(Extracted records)
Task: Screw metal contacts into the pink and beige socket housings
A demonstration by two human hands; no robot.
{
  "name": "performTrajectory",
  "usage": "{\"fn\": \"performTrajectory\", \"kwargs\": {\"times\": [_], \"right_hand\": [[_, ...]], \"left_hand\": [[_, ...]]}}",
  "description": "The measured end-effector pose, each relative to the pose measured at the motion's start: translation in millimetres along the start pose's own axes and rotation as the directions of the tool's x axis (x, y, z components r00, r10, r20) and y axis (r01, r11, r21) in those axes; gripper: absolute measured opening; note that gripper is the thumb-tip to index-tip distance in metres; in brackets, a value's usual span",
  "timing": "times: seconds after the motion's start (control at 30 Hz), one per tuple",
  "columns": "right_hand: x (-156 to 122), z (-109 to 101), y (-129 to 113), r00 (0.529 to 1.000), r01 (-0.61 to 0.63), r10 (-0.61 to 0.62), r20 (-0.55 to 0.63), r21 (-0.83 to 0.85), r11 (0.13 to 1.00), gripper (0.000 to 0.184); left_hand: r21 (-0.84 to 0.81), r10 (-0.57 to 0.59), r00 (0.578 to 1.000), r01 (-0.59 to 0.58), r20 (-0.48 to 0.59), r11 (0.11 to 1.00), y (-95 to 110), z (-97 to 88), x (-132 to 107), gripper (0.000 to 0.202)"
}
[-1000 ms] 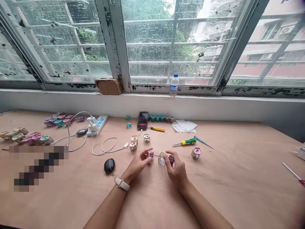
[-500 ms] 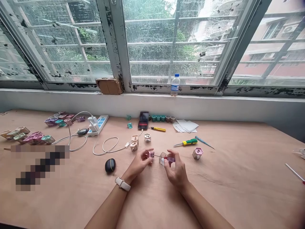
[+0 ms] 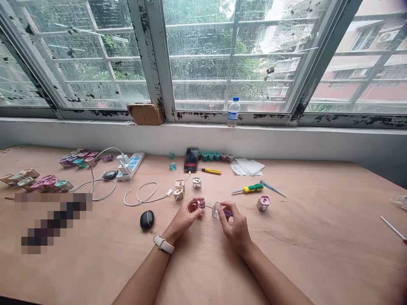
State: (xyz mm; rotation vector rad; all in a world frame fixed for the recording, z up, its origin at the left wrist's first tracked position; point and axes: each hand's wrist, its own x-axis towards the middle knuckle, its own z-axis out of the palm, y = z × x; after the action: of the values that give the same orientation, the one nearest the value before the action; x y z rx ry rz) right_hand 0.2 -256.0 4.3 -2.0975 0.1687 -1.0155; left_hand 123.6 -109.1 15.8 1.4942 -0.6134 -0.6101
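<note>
Left hand: pinching pink part, centre of table. Right hand: gripping small screwdriver, tip at the part. Advice: hold shaft in line, part pinned steady, light turns.

— Blotted out anywhere?
— Pixelated patch at far left; blurred phone farther back.
— Cut off?
— At right edge, 2 things: pale object, thin tool.
— In the hands?
— Too small to identify: pink part pinched under left hand fingertips, purple tool half covered by right hand.
</note>
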Motion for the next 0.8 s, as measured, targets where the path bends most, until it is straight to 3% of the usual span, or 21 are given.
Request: {"fn": "performTrajectory", "kwargs": {"times": [0.8], "right_hand": [[-1.9, 0.5, -1.5, 0.999, 0.026, -0.026, 0.023, -0.022, 0.999, 0.012]], "left_hand": [[0.034, 0.037, 0.999, -0.036, -0.037, 0.999, -2.8, -2.3, 1.3, 0.035]]}}
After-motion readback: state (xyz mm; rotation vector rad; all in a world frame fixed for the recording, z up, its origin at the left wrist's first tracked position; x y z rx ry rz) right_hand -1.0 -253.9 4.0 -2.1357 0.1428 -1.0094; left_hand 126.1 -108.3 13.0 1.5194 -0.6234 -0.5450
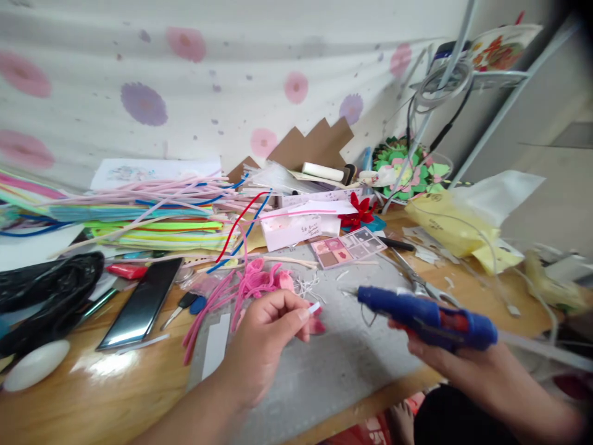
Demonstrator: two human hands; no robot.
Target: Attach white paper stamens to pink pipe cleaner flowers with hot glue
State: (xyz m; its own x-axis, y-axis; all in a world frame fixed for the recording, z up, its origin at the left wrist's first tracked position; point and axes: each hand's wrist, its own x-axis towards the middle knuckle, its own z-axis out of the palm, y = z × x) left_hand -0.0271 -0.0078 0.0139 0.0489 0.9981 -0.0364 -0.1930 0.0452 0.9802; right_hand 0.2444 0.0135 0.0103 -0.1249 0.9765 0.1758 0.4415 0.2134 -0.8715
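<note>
While holding a glue gun (417, 316) in right hand (456, 364), pinches a white strip (314, 307) in left hand (269, 337) over gray mat (356, 358) at table's (120, 402) front edge, facing flowered curtain (222, 111).

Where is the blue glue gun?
In the head view, the blue glue gun is right of centre, held in the right hand, just this side of the scissors.

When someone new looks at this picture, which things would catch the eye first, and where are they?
Probably the blue glue gun first, held in the right hand, its nozzle toward the left hand, which pinches a small white strip. Next, perhaps, the bundles of colourful pipe cleaners at the back left, and the red flower right of centre, beyond the hands.
</note>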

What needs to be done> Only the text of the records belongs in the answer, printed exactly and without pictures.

Reply to the exercise>
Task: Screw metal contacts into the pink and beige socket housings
A demonstration by two human hands; no robot.
{
  "name": "performTrajectory",
  "usage": "{\"fn\": \"performTrajectory\", \"kwargs\": {\"times\": [_], \"right_hand\": [[_, ...]], \"left_hand\": [[_, ...]]}}",
  "description": "The measured end-effector pose, each relative to the pose measured at the motion's start: translation in millimetres along the start pose's own axes and rotation as the directions of the tool's x axis (x, y, z components r00, r10, r20) and y axis (r01, r11, r21) in those axes; gripper: absolute measured opening; note that gripper is the thumb-tip to index-tip distance in metres; in brackets, a value's usual span",
  "timing": "times: seconds after the motion's start (control at 30 Hz), one per tuple",
  "columns": "right_hand: x (-156 to 122), z (-109 to 101), y (-129 to 113), r00 (0.529 to 1.000), r01 (-0.61 to 0.63), r10 (-0.61 to 0.62), r20 (-0.55 to 0.63), r21 (-0.83 to 0.85), r11 (0.13 to 1.00), gripper (0.000 to 0.184); left_hand: r21 (-0.84 to 0.81), r10 (-0.57 to 0.59), r00 (0.578 to 1.000), r01 (-0.59 to 0.58), r20 (-0.48 to 0.59), r11 (0.11 to 1.00), y (-95 to 110), z (-97 to 88), x (-132 to 107), gripper (0.000 to 0.202)"
}
[-1000 ms] 
[-500 ms] 
[+0 ms] 
State: (xyz mm; rotation vector rad; all in a world frame fixed for the recording, z up, its origin at the left wrist's first tracked position; point and axes: each hand's wrist, its own x-axis towards the middle knuckle, its own z-axis out of the palm, y = z × x; after the action: of the values that give the same orientation, the one nearest the value before the action; x y z rx ry rz) right_hand 0.2 -256.0 4.3 -2.0975 0.1687 -1.0155; left_hand 123.6 -109.1 15.8 1.4942 -0.6134 -0.6101
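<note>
Left hand: pinching pink part, centre of table. Right hand: gripping small screwdriver, tip at the part. Advice: hold shaft in line, part pinned steady, light turns.

— Blotted out anywhere?
— Pixelated patch at far left; blurred phone farther back.
— Cut off?
— At right edge, 2 things: pale object, thin tool.
— In the hands?
— Too small to identify: pink part pinched under left hand fingertips, purple tool half covered by right hand.
</note>
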Motion for the next 0.8 s, as measured, targets where the path bends most, until it is straight to 3% of the usual span, or 21 are given.
Request: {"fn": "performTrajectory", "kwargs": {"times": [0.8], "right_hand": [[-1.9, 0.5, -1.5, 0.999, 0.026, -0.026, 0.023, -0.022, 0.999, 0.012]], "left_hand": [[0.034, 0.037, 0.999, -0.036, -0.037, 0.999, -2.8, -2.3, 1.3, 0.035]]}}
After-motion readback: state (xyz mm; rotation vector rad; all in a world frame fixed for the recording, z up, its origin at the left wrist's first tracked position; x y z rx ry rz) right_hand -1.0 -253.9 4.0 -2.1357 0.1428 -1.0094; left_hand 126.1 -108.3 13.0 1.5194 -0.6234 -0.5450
Demonstrator: two human hands; no robot.
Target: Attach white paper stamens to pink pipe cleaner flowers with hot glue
State: (xyz m; its own x-axis, y-axis; all in a world frame fixed for the recording, z up, its origin at the left wrist's first tracked position; point and axes: each hand's wrist, its own x-axis towards the middle knuckle, its own z-axis out of the palm, y = z × x) left_hand -0.0271 -0.0078 0.0139 0.0489 0.9981 -0.0364 -0.1930 0.0452 0.9802; right_hand 0.2444 0.0135 0.0103 -0.1249 0.9765 0.1758 0.4415 0.2134 -0.8715
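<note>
While holding a glue gun (417, 316) in right hand (456, 364), pinches a white strip (314, 307) in left hand (269, 337) over gray mat (356, 358) at table's (120, 402) front edge, facing flowered curtain (222, 111).

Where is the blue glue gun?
In the head view, the blue glue gun is right of centre, held in the right hand, just this side of the scissors.

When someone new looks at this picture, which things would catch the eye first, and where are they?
Probably the blue glue gun first, held in the right hand, its nozzle toward the left hand, which pinches a small white strip. Next, perhaps, the bundles of colourful pipe cleaners at the back left, and the red flower right of centre, beyond the hands.
</note>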

No other output was requested.